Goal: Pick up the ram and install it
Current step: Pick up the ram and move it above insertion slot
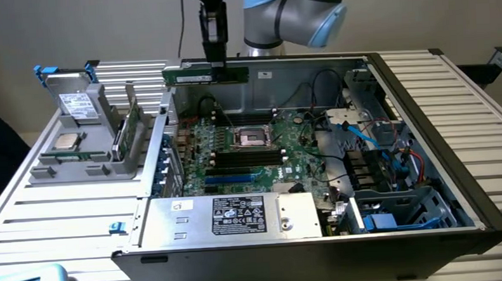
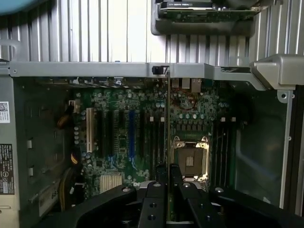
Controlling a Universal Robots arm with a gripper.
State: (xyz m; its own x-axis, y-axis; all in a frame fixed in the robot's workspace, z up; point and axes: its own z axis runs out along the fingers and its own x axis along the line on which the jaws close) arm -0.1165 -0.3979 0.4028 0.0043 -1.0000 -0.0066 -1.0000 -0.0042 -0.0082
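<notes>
Grasp of the ram (image 1: 193,76) by the pincer (image 1: 216,61): the two fingers are pressed onto the stick's upper edge near mid-length, so it hangs level and balanced, clear of everything below. Read on the exterior view as a dial, the ram sits at about 12 o'clock of the motherboard (image 1: 234,147). It is in the air over the rear wall of the computer case (image 1: 419,117) and touches neither.

Its long axis runs from 9 to 3 o'clock, with the flat faces upright and the lower edge turned down toward the board. This looks parallel to the black memory slots (image 1: 247,157), which lie at 6 o'clock of the processor socket (image 1: 255,136). Such a hold probably leaves the contact edge free to meet a slot.

In the wrist view the ram (image 2: 167,118) appears edge-on, a thin line running out from the pincer (image 2: 167,183) across the board.

At 9 o'clock of the case, a grey fixture (image 1: 82,168) on the counter (image 1: 488,136) holds a drive (image 1: 73,100), a processor chip (image 1: 65,141) and a second upright green board (image 1: 130,130).
</notes>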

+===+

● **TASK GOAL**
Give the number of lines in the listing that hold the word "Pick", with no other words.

● **WRITTEN RESPONSE**
2